Kinderen: Welterusten.
Minske: (Kijkt weer even op) Welterusten meisjes.
Meisjes: Welterusten.
Minske: Ja, die meisjes zeg ik altijd vaker gedag, want die vind ik zo lief. Dag snoezerdepoessies!
(handkusjes)
(Even is het stil. De deken gaat op en neer.)
Minske: (Komt weer tevoorschijn.) Boeh! Wat is het hier warm en donker. Die deken kriebelt zo en… ik
moet steeds maar aan een spook denken. En de kamer is ook al zo donker. Kijk daar eens, die enge
schaduw… O, wat ben ik bang. ’t Is vast een rare vent, die me wil pakken. O, kinderen, wat moet ik doen?
Pappa!!
Pappa: Ja wat is er? (Komt op.)
Minske: Er is een spook in de kamer en ik ben zo bang.
Pappa: Spoken bestaan niet. Hier, drink maar een slokje water.
Minske: Ja pappa (Drinkt klokkend.) Eh… Zo, weg spoken. Ik ga weer lekker slapen.
Pappa: Welterusten, Minske.
Minske: Welterusten, neusinhetkussen, pappa.
(Minske kruipt weer onder de deken. Even is het stil.)
Minske: (Weer overeind.) Welterusten kinderen.
Kinderen : Welterusten.
(Er is iets dat piep zegt.)
Minske: Hé, ik schrik me naar. Hebben jullie dat ook gehoord? Er is een piep. En als er een piep is, dan
is er ook een pieperd. Zou er een muis in de kamer zijn? Onder m’n bed misschien? (Gluurt even
omlaag.) O. Ik ben zo bang voor muizen. Ze hebben een lange staart en zulke tanden. (Wijst heel wijd.)

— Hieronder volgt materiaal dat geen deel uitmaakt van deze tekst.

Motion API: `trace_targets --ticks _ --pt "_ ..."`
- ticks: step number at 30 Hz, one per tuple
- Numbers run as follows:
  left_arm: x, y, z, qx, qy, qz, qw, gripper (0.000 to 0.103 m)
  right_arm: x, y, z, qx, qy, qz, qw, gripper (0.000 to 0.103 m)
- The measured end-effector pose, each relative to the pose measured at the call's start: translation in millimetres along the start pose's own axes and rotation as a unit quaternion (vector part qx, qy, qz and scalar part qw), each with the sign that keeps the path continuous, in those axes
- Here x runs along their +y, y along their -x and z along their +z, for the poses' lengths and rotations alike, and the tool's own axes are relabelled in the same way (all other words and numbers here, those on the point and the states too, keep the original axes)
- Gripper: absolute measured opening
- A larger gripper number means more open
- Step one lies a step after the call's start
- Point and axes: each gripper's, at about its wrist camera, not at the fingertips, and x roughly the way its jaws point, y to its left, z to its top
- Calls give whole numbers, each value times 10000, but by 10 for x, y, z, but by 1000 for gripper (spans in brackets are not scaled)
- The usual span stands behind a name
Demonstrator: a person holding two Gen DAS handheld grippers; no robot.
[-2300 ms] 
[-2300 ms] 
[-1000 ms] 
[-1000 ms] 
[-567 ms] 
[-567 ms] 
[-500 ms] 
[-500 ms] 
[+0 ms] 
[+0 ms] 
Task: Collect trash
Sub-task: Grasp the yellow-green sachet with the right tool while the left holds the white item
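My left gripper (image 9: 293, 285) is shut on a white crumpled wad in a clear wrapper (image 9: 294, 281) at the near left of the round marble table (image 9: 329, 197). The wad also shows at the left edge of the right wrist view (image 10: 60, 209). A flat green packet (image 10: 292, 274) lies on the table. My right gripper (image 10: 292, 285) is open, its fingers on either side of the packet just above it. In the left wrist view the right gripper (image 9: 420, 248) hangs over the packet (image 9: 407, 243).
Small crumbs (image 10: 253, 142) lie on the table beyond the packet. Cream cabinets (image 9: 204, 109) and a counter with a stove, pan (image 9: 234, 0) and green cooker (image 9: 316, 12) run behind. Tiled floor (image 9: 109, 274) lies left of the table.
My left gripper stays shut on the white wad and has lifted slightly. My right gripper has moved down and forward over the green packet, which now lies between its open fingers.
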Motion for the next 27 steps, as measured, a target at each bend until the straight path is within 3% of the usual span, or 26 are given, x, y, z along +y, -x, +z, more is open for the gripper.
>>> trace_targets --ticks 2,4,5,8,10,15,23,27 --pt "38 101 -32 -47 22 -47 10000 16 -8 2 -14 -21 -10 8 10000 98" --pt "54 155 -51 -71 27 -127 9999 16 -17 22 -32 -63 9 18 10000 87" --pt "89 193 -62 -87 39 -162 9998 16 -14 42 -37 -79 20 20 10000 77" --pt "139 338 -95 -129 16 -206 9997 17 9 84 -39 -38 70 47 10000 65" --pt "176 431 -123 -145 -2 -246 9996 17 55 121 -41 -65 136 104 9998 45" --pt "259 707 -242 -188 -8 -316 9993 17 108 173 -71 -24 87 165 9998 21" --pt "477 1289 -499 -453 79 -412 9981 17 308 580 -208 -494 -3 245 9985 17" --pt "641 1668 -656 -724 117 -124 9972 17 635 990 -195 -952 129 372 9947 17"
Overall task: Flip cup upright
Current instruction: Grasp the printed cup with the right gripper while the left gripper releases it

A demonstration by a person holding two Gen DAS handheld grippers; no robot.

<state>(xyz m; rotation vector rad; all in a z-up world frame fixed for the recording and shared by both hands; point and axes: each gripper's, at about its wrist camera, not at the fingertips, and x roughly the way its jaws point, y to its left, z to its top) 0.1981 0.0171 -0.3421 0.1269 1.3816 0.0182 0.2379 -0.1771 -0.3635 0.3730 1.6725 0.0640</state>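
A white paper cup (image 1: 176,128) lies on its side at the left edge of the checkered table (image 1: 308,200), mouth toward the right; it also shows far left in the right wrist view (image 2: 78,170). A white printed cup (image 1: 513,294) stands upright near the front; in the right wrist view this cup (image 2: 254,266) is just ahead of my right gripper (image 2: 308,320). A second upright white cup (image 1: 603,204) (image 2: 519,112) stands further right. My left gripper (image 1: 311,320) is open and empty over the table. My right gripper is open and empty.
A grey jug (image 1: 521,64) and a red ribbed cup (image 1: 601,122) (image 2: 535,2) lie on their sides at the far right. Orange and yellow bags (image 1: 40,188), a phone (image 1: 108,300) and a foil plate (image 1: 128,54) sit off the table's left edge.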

En dat vind ik echt eng. Brr! Straks bijt ie in m’n teen. O, helpie. Roepen jullie even pappa voor me. Dan
kruip ik wel onder de deken.
Kinderen: Pappa!
Pappa: Ja?
Minske: O, pappa er is een piep in m’n kamer eh… ik bedoel een pieperd… eh, ik bedoel een muis.
Pappa: Welnee.
Minske: Welja.
Pappa: Welnee.
Minske: Welja, hè kinderen?
Kinderen : Ja.
Pappa: Weet je wat? Dan neem je je beer in bed.
Minske: Ja, dat is een goed idee. Als de muis me dan niet opeet, zal de beer me wel opeten.
Pappa: Ik bedoel je eigen speelgoedbeer. Die eet jou toch niet op?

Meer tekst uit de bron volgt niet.